[Requirement] Take every line from the records below that includes the word "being".
◇ ◇ ◇ ◇ ◇ ◇ ◇
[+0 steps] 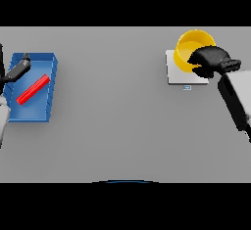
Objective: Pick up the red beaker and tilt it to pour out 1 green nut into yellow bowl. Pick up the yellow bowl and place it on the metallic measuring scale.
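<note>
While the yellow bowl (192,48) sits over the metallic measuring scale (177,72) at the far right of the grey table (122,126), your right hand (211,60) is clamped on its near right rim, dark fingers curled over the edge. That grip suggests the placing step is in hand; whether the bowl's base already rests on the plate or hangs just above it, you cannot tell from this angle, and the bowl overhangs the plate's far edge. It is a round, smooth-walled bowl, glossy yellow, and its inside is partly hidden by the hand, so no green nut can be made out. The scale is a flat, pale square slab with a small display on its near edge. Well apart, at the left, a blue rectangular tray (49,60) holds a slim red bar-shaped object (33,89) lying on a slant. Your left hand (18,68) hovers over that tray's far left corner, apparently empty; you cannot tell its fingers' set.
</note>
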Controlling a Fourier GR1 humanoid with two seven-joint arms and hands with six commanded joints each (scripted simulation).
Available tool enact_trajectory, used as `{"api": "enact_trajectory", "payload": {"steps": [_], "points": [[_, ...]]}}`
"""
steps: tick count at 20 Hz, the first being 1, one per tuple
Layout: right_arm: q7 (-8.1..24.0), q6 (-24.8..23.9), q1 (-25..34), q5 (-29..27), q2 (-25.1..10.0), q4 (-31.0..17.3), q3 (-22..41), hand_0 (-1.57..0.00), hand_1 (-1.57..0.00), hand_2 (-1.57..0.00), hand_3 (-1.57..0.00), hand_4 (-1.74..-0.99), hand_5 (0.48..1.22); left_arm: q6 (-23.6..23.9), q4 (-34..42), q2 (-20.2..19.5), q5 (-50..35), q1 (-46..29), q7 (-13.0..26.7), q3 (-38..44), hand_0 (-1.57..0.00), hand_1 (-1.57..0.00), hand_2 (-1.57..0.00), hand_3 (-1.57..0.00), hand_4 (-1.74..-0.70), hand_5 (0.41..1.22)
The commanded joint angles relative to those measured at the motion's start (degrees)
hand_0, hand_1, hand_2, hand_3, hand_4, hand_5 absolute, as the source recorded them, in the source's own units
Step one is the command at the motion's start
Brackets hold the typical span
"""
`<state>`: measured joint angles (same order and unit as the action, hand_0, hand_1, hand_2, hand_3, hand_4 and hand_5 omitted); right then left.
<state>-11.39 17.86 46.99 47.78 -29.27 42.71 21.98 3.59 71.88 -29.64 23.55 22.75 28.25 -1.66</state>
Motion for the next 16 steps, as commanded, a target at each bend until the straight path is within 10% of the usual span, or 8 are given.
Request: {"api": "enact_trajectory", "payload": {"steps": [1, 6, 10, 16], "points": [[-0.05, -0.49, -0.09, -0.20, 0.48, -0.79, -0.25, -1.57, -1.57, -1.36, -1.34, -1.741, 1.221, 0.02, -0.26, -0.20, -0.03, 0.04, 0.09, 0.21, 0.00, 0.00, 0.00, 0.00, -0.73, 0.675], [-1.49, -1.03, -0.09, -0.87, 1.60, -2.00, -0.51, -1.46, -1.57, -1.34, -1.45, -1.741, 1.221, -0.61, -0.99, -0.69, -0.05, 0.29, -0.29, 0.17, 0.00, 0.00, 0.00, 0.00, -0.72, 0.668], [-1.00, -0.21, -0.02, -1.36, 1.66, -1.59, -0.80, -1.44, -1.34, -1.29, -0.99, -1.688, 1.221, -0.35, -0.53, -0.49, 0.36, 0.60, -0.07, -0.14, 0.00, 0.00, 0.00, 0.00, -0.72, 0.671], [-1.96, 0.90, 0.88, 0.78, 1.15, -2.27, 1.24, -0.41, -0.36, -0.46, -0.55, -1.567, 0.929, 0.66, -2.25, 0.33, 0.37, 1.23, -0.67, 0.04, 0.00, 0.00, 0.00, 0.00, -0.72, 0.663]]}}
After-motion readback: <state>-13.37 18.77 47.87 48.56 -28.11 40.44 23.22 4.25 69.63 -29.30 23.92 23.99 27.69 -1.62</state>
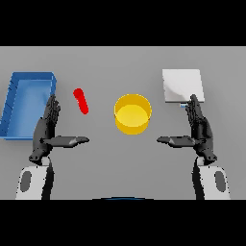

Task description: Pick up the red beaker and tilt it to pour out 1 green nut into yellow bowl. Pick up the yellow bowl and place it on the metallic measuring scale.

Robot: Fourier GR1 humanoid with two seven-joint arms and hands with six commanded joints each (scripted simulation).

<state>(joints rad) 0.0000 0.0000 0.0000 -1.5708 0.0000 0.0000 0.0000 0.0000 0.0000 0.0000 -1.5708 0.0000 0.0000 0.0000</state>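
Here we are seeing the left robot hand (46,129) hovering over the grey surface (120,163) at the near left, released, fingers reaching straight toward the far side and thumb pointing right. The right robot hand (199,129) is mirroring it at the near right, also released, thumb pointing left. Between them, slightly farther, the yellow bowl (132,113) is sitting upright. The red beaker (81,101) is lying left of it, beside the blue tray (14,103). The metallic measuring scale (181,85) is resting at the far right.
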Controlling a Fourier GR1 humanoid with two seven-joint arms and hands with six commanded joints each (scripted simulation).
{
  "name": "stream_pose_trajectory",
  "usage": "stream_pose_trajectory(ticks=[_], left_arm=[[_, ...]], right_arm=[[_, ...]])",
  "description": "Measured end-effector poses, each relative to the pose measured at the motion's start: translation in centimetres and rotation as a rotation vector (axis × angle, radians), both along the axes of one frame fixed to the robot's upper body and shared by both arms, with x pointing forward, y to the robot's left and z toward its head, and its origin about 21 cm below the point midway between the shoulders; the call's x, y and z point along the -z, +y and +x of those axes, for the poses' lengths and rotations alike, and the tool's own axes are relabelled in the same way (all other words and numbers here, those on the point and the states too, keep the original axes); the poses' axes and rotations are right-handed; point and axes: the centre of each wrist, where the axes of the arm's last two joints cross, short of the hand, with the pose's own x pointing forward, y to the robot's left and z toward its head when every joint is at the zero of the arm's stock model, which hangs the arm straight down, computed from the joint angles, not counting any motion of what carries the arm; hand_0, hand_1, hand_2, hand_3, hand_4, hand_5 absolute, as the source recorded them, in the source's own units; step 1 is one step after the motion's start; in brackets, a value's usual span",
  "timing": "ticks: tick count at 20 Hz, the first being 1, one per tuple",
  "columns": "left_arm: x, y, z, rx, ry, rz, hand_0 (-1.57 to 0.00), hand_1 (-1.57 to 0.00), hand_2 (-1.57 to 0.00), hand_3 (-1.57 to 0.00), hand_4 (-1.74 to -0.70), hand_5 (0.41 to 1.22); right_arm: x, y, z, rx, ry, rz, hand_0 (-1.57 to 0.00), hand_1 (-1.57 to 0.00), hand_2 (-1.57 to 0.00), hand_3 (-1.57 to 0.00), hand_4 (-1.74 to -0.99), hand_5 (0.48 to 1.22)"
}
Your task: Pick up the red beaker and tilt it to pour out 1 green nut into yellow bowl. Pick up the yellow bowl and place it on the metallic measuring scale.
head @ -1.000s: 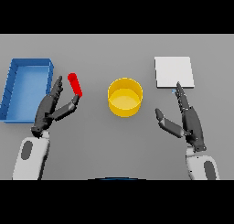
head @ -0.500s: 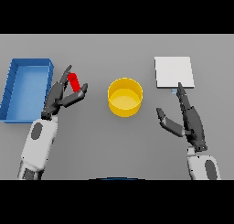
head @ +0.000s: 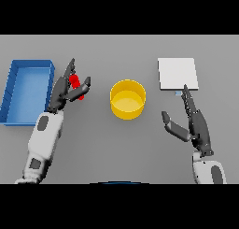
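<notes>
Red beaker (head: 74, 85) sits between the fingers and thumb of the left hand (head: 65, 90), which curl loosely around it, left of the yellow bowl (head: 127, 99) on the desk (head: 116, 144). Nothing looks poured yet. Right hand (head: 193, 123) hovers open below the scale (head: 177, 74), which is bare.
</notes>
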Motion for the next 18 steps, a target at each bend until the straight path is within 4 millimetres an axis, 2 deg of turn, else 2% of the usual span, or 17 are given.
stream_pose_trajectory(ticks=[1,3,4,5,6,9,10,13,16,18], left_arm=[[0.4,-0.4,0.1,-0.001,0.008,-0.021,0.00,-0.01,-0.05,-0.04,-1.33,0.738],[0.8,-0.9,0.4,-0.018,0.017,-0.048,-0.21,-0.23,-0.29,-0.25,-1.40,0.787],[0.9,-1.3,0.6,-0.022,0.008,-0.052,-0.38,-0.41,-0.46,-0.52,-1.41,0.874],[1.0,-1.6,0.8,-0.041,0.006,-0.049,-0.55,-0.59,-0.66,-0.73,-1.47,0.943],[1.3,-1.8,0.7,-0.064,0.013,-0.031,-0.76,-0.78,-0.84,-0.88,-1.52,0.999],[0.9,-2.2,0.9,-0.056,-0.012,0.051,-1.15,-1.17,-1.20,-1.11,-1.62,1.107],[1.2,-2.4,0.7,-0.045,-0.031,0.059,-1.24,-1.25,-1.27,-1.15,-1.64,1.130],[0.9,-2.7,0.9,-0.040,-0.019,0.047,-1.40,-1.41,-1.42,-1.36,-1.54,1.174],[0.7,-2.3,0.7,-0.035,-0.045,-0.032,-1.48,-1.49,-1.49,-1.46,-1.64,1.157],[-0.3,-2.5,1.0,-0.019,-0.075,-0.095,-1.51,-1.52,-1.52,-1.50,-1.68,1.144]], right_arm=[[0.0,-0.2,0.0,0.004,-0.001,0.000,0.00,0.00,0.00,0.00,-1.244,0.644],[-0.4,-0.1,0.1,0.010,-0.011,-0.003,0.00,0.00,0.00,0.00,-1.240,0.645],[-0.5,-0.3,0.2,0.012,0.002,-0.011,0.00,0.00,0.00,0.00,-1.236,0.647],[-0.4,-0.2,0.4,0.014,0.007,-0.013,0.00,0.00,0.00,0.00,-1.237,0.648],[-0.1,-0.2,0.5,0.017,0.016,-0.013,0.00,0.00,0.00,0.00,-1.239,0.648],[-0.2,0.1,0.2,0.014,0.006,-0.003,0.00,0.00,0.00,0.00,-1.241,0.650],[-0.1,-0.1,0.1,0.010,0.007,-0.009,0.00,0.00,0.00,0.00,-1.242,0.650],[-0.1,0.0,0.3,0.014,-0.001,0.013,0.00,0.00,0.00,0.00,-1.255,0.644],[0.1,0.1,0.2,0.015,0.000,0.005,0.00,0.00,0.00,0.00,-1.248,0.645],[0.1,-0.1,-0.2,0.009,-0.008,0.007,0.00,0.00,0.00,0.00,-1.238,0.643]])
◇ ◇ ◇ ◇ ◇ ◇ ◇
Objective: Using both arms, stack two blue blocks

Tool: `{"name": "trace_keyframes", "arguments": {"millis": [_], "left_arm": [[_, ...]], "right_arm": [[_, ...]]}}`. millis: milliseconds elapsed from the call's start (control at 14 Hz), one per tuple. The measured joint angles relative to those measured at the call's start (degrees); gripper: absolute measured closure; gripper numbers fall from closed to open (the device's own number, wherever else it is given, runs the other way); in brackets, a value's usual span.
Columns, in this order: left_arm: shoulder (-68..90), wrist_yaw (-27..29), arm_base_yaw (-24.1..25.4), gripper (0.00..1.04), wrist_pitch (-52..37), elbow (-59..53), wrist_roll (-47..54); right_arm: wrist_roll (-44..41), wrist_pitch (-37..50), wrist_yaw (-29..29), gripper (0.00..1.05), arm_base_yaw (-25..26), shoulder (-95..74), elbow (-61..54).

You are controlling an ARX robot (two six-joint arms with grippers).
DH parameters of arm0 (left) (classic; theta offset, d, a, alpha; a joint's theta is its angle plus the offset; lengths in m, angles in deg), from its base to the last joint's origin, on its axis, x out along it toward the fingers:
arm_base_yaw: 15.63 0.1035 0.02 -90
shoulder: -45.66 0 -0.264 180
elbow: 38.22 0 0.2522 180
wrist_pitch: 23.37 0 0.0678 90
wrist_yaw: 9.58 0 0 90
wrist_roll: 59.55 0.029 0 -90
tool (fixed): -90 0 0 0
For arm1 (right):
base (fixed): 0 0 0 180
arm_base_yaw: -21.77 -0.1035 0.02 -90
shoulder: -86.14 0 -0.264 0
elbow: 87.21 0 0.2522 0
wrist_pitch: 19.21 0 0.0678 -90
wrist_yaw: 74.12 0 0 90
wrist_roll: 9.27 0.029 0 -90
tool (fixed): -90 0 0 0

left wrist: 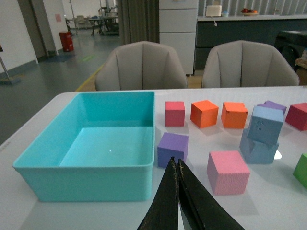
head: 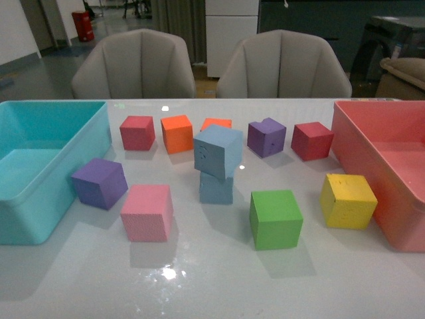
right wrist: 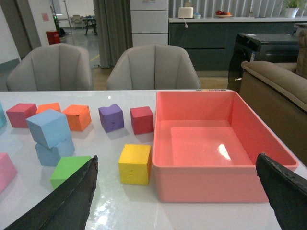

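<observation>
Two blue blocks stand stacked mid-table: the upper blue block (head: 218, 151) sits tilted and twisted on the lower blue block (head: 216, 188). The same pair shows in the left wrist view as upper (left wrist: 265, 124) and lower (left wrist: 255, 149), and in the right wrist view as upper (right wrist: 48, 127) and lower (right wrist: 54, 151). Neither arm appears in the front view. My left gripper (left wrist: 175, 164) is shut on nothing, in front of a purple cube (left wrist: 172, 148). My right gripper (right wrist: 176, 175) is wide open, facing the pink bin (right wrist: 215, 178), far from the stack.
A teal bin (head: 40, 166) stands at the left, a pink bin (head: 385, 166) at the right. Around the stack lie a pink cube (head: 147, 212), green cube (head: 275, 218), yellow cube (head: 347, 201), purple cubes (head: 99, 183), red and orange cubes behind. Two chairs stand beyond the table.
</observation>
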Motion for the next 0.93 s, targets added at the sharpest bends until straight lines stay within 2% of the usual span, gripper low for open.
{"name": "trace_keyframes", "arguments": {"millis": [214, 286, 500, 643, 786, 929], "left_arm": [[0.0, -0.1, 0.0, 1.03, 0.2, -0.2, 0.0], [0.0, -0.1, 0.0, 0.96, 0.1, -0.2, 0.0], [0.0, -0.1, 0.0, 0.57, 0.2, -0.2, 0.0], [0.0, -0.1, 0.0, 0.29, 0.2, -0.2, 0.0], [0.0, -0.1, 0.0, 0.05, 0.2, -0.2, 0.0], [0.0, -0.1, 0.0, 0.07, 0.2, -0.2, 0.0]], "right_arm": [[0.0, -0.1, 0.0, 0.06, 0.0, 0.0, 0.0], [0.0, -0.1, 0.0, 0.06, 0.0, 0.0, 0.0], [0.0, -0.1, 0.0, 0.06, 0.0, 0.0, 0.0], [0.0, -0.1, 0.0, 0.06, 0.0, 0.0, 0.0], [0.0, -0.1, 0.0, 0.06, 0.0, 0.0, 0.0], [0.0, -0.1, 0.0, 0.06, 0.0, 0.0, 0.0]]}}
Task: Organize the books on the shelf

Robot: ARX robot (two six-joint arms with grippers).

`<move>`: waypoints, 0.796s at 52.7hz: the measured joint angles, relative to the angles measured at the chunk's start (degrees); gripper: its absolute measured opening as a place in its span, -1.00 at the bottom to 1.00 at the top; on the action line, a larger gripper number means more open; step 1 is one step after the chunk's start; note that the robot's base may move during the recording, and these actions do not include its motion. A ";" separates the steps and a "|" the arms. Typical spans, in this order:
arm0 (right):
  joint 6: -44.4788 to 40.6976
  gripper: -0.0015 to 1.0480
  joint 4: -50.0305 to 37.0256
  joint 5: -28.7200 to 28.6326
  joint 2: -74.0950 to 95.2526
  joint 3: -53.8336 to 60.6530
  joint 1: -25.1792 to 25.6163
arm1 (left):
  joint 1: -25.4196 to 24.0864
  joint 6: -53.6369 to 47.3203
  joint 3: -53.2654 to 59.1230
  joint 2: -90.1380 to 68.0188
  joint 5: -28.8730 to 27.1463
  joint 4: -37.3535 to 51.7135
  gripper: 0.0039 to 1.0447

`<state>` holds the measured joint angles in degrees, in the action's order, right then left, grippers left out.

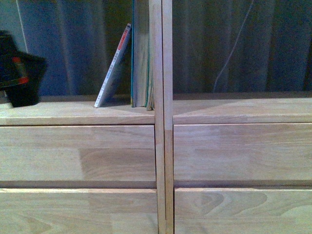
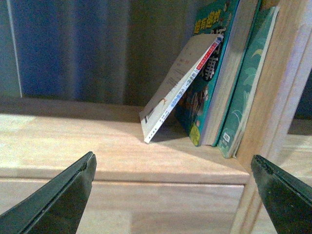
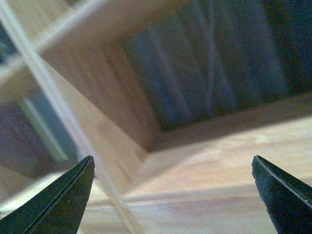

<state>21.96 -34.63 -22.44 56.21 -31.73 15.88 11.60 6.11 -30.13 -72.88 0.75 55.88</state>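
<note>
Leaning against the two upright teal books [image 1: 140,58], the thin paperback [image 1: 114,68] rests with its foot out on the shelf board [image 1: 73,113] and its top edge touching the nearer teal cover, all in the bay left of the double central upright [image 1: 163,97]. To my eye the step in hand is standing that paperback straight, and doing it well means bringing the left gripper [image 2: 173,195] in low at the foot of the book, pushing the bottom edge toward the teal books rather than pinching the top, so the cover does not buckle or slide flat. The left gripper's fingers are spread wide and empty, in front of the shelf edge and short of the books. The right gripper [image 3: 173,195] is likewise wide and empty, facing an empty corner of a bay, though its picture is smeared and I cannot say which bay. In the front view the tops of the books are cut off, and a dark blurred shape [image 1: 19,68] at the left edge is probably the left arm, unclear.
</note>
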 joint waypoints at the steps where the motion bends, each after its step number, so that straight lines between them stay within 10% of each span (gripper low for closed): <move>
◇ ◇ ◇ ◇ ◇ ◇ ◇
[Solution]
steps: tick count at 20 Hz, the first being 1, one per tuple
  "timing": "ticks: tick count at 20 Hz, the first being 1, one per tuple",

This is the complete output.